How to Start Meal Planning
I can always count on you guys! I recently asked for some help on Instagram stories because we’ve been floundering in the dinner department, big time. We make the same few dishes over and over, and usually that’s because we haven’t planned well or we run out of time or ingredients. And I’m kind of over it. So I asked you all if you had any great meal planner ideas or recommendations, and boy did you deliver! So now I’m figuring out how to start meal planning.
First, let me just tell ya what we ended up with. Our goals were to find something that would fit on our fridge, that we could easily change, and that wasn’t ugly. 😉 Somebody gave me a friendly reminder that Rifle Paper Co., one of my favorite companies of all time, has a pretty paper meal planner, and it ended up being perfect! There are 52 pages and each page is one week. Each page also has a perforated grocery list section, so you can jot down what you need over the course of the week and then rip it off to take it shopping with you. There are spaces for breakfast, lunch, and dinner on each day, with a little area for miscellaneous notes. It’s actually been totally perfect for our purposes. I glued a couple of magnets on the back and it lives on our fridge. It also comes in two colors — we got the citrus floral pattern, but the Rosa design in pink is really pretty as well.
GET THE RIFLE CO. MEAL PLANNER
That being said, there were lots of other great suggestions!
- A few people suggested the DIY chalkboard meal planner route, which is super effective but just not what we were looking for.
- One reader just uses a standard calendar or planner
and writes in her menu a couple of weeks at a time.
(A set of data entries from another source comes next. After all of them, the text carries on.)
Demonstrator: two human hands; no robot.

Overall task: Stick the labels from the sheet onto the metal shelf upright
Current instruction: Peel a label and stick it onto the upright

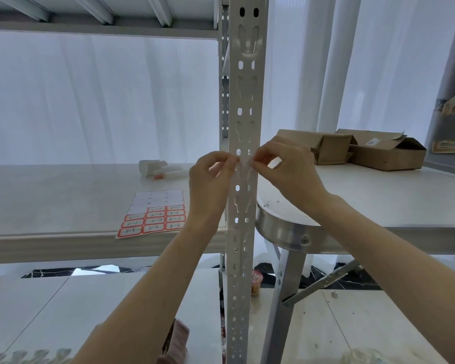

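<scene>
A white perforated metal shelf upright (243,82) runs top to bottom through the middle of the view. My left hand (210,179) and my right hand (284,166) meet in front of it at mid height, fingertips pinched together on a small pale label (244,164) held against the upright. The label's face is hard to make out. The label sheet (153,215) lies flat on the shelf board to the left, its upper rows peeled bare and its lower rows holding red-bordered labels with handwriting.
A white bottle (155,168) lies on the shelf board (63,195) behind the sheet. Right of the upright stands a white table (378,203) with a metal rim, carrying open cardboard boxes (365,151). White curtains hang behind. A lower shelf board sits below.
</scene>
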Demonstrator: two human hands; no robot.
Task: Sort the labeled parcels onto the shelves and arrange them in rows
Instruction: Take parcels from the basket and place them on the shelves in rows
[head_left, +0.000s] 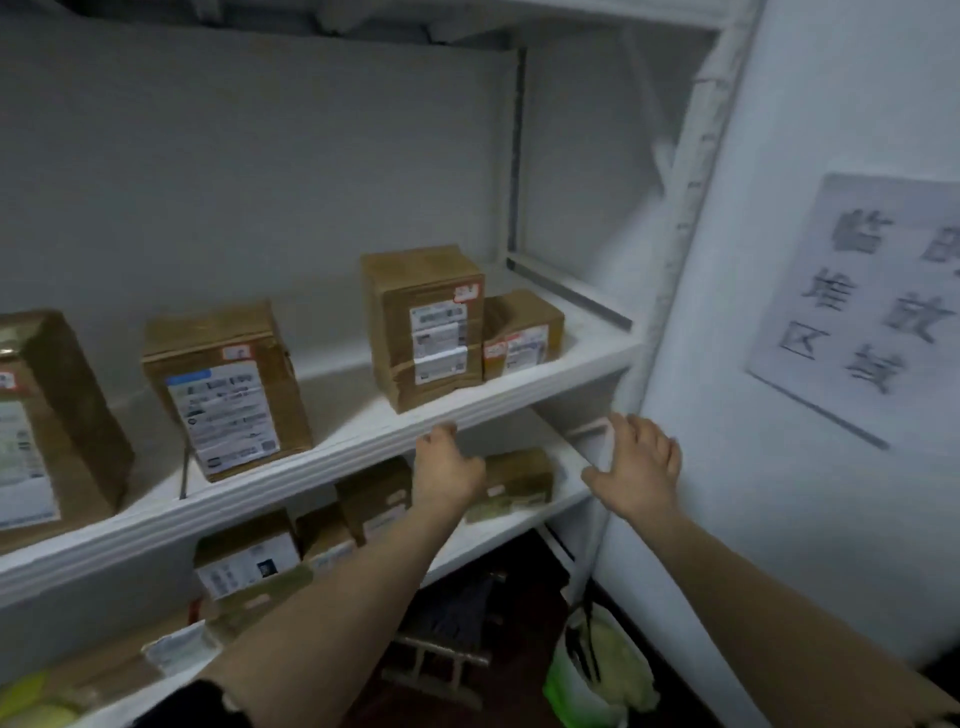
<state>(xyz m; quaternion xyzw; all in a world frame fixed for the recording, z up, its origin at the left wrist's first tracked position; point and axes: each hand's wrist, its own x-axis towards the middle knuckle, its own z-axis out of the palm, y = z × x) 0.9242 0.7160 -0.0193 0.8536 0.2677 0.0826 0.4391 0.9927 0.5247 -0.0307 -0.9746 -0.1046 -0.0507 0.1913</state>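
Parcels (423, 327) ranged along upper shelf (363, 441). Between placements, seemingly: right hand (639, 462) at 4 o'clock splayed, empty; left hand (447, 467) fingers indeterminable. Next: fetch another.

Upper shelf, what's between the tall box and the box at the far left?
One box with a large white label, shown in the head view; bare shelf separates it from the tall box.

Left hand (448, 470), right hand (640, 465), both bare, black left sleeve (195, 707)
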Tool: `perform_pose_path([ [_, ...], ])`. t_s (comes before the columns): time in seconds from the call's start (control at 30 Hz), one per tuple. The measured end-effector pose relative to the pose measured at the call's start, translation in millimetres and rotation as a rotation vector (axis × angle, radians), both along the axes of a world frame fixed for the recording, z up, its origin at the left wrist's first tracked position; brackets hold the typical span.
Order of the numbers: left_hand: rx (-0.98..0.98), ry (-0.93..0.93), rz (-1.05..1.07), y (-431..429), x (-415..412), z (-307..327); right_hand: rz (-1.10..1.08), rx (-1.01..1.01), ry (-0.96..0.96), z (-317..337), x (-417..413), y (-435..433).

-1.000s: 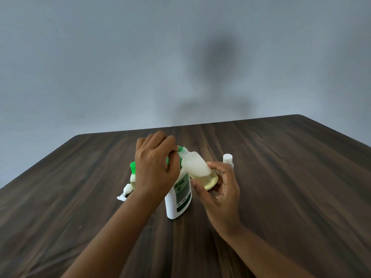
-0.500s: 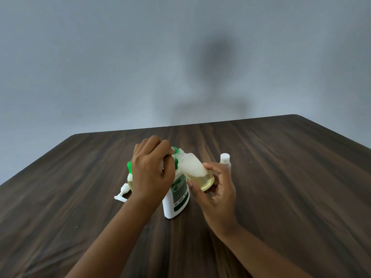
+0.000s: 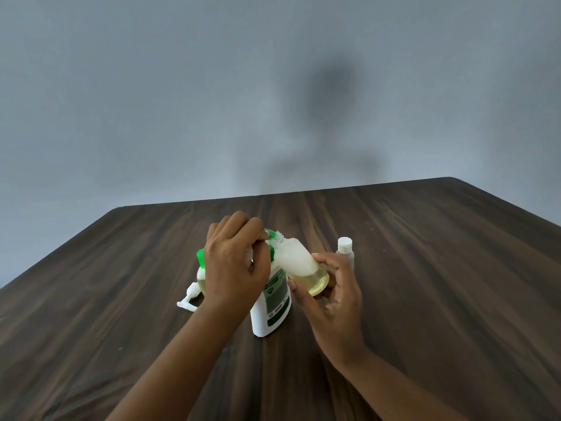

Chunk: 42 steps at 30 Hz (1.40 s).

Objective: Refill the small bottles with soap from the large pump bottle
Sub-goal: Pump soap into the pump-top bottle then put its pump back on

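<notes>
Left hand [image 3: 235,265] has sunk a touch since a second ago, bearing down on top of the pump bottle [image 3: 274,302]. Little else has shifted. Its fingers are curled over the pump head, with the green nozzle [image 3: 271,235] poking out past the knuckles.

Right hand [image 3: 332,296] sits just right of the pump bottle. Thumb and fingers wrap the base of the small bottle [image 3: 299,264], which is tipped over with its neck up at the nozzle.

Yellow soap has pooled at the low base end of the small bottle, with white foam above it towards the neck. It looks part full, so I'd say filling is under way.

That small bottle should be light, made of thin clear plastic that probably gives under a squeeze and turns slick if soap runs down it. The base and lower wall are the place to hold it, gently. The pump bottle looks stiff and heavier and stands on its own, but an off-centre push could tip it. Its body is opaque, so its level can't be told.

Just left of the pump bottle, behind the left hand, a green-cap bottle [image 3: 201,276] shows pale yellow liquid. A loose pump [image 3: 189,297] lies on the table [image 3: 425,299] further left. Right of the pump bottle, beyond the right hand, stands a white-cap bottle [image 3: 345,249]; its contents are unclear.
</notes>
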<state>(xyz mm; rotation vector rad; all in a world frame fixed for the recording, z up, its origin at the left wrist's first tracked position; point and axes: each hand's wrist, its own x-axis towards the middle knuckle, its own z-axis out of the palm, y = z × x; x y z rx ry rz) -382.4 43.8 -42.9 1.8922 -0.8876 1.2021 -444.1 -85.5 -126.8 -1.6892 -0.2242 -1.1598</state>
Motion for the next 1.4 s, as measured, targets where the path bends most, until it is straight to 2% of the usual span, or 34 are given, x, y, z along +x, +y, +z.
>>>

Smart!
- Another smarty pants made her own meal planner using Excel. My sister does something similar to this — she just has a document on her computer that she changes weekly and prints it out to hang on her fridge.
- This pretty marble dry erase board
was another suggestion. Just magnet it to your fridge and write your daily dinners every week.
- There are lots of great free printables online, too; this one was suggested to us and it’s very sweet!
How to Start Meal Planning
Hope one of these ideas inspires you! We were totally down the dinner rabbit hole but this is definitely helping us climb back out. As for how to start meal planning and actually use the thing, here’s my method so far. I usually hit up Pinterest and type in a search term. My favorites are “healthy family dinners,” “easy family dinners,” “weeknight family dinners,” and things like that. My goals are uncomplicated, healthy, well-balanced meals that take less than 20 minutes to prep. So type in your own parameters. Then I scroll through and pin anything that looks good to a secret board. Once my board is populated, I go through it and weed out anything that might take too long or that for some reason wouldn’t work. And after that, I fill in a couple of weeks’ worth of dinners onto our meal planner! We usually block out one night a week for a dinner out, and I make sure to add in any days that have specific meals at events or parties. Fill in the rest and BOOM you’re a meal planner already.
As for lunches and breakfasts, those don’t seem as difficult for us, but I fill in anything specific that we know is in our schedule that week (like the kids getting lunch at school), and then fill in the rest around that. On the back of the meal planner I wrote a list of about 20 of the kids’ favorite snacks, so that if we’re stuck for an idea we can just pull something off of there and whip it up. Maybe I’ll do a follow-up post on some of our favorite meal ideas and recipes?! Would that be interesting? xoxo
It is no where near as pretty as yours, but I made a Google Calendar specifically for meal planning and it has worked wonderfully! I did a one-month template to start with, with each recipe repeating every four weeks with the goal of eventually having a month’s schedule of different recipes that we love without actually having to do full planning each week. We don’t have a whole month of ideas yet so some days I just have the main protein written in with the intention of adding recipes as we go but still ensure we are getting a variety. We also schedule take-out/date nights which helps keep our budget on track. I shared the calendar with my husband which he loves because he always knows what we are having for dinner, haha! Another perk is that I’m able to write the full recipe or include a link to the Pinterest recipe in the daily description, so it’s easy to pull up the recipe on my phone or ipad. I wish I’d done it sooner!
We use Plan to Eat which stores recipes (easy tools for importing from the web, too!), does calendar view meal planning, and automatically creates your shopping list. They have a mobile app that makes it super easy to see your shopping list, check things off and see which recipe each item is tagged too. It also has the ability to keep your “staples” (like paper towels) on a list so you can add them in easily whenever you need more. It has been life changing and we meal plan once per month for the whole month and the grocery list is automatically created weekly – it’s AMAZING!